Institute of Psychology, University of Münster, Münster, Germany.
Stat Med. 2023 Oct 15;42(23):4147-4176. doi: 10.1002/sim.9852. Epub 2023 Aug 2.
There has been growing interest in using nonparametric machine learning approaches for propensity score estimation in order to foster robustness against misspecification of the propensity score model. However, the vast majority of studies focused on single-level data settings, and research on nonparametric propensity score estimation in clustered data settings is scarce. In this article, we extend existing research by describing a general algorithm for incorporating random effects into a machine learning model, which we implemented for generalized boosted modeling (GBM). In a simulation study, we investigated the performance of logistic regression, GBM, and Bayesian additive regression trees for inverse probability of treatment weighting (IPW) when the data are clustered, the treatment exposure mechanism is nonlinear, and unmeasured cluster-level confounding is present. For each approach, we compared fixed and random effects propensity score models to single-level models and evaluated their use in both marginal and clustered IPW. We additionally investigated the performance of the standard Super Learner and the balance Super Learner.

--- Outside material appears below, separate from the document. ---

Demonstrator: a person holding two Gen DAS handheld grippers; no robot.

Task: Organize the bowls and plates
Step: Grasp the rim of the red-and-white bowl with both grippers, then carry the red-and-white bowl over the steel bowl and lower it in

The results showed that when there was no unmeasured confounding, logistic regression resulted in moderate bias in both marginal and clustered IPW, whereas the nonparametric approaches were unbiased. In presence of cluster-level confounding, fixed and random effects models greatly reduced bias compared to single-level models in marginal IPW, with fixed effects GBM and fixed effects logistic regression performing best. Finally, clustered IPW was overall preferable to marginal IPW and the balance Super Learner outperformed the standard Super Learner, though neither worked as well as their best candidate model.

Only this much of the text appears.